[Start of section]

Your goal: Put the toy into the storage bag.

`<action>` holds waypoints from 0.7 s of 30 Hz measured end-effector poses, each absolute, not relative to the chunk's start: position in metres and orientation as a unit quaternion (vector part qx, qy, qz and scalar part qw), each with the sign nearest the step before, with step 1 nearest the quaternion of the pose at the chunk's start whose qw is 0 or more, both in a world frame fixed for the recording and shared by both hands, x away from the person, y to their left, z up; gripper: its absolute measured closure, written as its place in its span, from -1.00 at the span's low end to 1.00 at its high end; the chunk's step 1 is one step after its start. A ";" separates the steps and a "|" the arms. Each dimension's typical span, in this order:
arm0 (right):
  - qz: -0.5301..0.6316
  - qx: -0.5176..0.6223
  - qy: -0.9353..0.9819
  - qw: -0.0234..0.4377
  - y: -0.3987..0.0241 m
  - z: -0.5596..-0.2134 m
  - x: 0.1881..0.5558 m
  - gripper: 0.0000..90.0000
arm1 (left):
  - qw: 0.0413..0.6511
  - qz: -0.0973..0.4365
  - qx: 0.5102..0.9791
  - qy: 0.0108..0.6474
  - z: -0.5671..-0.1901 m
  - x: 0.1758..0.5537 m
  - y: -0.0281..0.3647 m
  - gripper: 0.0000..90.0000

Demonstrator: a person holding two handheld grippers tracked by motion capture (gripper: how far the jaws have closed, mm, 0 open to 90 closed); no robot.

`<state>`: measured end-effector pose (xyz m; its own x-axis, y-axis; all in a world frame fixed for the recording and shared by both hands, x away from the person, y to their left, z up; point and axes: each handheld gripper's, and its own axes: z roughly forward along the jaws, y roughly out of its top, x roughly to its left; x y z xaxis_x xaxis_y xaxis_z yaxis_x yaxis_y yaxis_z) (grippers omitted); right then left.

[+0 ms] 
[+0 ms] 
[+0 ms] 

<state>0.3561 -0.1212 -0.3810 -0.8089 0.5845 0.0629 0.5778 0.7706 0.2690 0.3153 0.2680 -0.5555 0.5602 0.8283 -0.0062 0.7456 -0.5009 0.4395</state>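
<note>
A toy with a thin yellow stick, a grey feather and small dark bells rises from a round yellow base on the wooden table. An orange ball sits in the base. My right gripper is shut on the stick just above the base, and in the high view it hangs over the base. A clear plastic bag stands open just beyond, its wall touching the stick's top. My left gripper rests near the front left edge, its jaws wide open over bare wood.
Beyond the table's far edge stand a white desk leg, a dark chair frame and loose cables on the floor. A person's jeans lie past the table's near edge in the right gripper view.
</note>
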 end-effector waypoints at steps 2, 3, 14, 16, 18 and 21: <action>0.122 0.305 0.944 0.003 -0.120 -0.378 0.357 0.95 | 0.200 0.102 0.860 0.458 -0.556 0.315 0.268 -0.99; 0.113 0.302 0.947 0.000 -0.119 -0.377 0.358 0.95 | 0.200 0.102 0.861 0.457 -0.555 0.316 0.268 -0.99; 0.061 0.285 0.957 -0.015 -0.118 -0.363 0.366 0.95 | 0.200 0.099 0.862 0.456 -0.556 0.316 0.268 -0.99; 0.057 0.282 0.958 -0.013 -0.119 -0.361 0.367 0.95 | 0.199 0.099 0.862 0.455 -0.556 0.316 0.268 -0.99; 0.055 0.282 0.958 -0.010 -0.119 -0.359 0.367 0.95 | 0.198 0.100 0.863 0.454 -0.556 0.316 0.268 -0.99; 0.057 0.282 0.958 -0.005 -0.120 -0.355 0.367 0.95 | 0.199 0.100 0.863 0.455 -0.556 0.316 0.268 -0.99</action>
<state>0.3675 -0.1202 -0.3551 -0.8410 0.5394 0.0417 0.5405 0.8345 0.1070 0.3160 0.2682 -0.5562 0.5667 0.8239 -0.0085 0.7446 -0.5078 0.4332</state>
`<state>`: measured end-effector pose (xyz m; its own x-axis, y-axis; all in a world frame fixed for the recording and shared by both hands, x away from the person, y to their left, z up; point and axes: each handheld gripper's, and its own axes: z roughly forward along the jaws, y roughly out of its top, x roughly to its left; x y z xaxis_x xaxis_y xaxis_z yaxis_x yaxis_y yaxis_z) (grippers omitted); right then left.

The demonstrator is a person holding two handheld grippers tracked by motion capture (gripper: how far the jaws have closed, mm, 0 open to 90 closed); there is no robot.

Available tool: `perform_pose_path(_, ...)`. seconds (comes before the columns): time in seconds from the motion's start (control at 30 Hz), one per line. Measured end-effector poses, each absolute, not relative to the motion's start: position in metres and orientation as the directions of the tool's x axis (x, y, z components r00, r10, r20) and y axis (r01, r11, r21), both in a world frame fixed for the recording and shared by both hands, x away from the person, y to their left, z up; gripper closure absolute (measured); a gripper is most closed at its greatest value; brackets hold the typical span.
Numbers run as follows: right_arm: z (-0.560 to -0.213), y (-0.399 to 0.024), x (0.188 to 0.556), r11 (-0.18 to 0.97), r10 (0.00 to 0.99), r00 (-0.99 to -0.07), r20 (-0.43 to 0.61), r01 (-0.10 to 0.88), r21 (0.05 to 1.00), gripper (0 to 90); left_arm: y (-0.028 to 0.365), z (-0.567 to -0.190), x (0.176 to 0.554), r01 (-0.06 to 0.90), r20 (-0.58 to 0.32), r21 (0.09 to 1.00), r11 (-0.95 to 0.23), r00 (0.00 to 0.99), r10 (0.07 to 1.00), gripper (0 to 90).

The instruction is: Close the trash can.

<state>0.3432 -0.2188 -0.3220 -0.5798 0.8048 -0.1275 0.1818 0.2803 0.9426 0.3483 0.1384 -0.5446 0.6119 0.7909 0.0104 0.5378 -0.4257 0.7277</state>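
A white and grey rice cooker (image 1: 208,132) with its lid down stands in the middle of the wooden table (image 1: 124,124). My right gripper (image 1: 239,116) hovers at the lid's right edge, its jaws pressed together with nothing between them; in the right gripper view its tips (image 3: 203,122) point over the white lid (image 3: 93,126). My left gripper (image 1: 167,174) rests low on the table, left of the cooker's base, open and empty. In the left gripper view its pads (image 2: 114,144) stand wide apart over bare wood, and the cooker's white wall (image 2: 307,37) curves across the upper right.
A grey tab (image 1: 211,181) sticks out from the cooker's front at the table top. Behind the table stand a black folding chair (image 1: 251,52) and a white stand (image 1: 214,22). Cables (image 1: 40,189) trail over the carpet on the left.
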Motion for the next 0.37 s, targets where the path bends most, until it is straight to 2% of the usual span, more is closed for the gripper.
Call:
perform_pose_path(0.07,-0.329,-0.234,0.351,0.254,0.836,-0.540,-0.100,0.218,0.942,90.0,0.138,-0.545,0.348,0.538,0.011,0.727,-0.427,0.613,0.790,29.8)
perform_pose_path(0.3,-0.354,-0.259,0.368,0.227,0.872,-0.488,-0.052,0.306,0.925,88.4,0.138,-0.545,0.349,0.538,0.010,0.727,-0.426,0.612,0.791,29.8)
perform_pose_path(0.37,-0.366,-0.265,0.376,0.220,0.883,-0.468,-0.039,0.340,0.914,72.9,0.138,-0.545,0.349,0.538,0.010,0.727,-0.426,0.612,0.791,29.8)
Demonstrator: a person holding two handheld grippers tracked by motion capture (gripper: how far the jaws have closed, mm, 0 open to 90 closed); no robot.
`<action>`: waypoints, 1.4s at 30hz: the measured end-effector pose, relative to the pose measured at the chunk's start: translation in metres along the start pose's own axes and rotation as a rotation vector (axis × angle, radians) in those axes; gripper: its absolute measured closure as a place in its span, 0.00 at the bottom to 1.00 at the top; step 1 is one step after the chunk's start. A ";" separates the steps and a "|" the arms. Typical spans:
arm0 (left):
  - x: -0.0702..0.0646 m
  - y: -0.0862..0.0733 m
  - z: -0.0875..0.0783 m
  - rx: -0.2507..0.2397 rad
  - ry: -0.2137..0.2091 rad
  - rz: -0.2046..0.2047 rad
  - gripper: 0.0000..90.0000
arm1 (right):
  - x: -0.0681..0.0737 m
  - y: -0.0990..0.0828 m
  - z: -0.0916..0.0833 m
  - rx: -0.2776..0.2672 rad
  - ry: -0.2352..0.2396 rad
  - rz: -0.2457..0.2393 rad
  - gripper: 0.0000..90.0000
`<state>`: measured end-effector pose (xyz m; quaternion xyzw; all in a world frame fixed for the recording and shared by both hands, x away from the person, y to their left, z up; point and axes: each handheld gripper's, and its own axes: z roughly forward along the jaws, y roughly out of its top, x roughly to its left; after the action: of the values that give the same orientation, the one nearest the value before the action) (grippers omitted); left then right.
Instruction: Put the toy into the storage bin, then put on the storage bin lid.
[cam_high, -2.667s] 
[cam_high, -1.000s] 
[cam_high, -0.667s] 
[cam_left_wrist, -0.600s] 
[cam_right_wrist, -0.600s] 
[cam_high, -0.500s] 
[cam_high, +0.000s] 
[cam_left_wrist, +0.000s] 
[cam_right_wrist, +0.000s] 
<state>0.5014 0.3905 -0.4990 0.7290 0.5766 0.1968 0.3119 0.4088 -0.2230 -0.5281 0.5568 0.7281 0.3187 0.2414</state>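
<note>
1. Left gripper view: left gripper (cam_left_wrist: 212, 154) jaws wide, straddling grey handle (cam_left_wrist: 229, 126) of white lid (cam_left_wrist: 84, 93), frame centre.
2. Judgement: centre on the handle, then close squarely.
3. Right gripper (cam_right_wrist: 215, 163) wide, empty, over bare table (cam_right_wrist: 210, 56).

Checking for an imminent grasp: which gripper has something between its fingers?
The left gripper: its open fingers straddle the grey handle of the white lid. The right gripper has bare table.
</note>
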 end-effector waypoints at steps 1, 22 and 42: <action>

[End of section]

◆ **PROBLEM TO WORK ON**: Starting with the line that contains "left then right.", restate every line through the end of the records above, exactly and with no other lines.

◆ **TASK SOLUTION**:
`<state>`: measured end-effector pose (xyz m; quaternion xyzw; all in a world frame fixed for the recording and shared by both hands, x away from the person, y to their left, z up; point and axes: each handheld gripper's, and its own axes: z roughly forward along the jaws, y roughly out of its top, x roughly to its left; after the action: of the values that give the same orientation, the one nearest the value before the action) (grippers omitted); left then right.
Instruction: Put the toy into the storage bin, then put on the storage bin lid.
[cam_high, -2.667s] 
[cam_high, -1.000s] 
[cam_high, -0.667s] 
[cam_left_wrist, -0.600s] 
[cam_right_wrist, -0.600s] 
[cam_high, -0.500s] 
[cam_high, +0.000s] 
[cam_left_wrist, +0.000s] 
[cam_right_wrist, +0.000s] 
<state>0.5014 0.3905 -0.4990 0.7290 0.5766 0.1968 0.3119 0.4088 -0.2230 -0.5281 0.5568 0.7281 0.3187 0.2414</state>
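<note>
1. Left gripper view: left gripper (cam_left_wrist: 212, 154) jaws wide, straddling grey handle (cam_left_wrist: 229, 126) of white lid (cam_left_wrist: 84, 93), frame centre.
2. Judgement: centre on the handle, then close squarely.
3. Right gripper (cam_right_wrist: 215, 163) wide, empty, over bare table (cam_right_wrist: 210, 56).

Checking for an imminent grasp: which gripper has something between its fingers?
The left gripper: its open fingers straddle the grey handle of the white lid. The right gripper has bare table.
</note>
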 end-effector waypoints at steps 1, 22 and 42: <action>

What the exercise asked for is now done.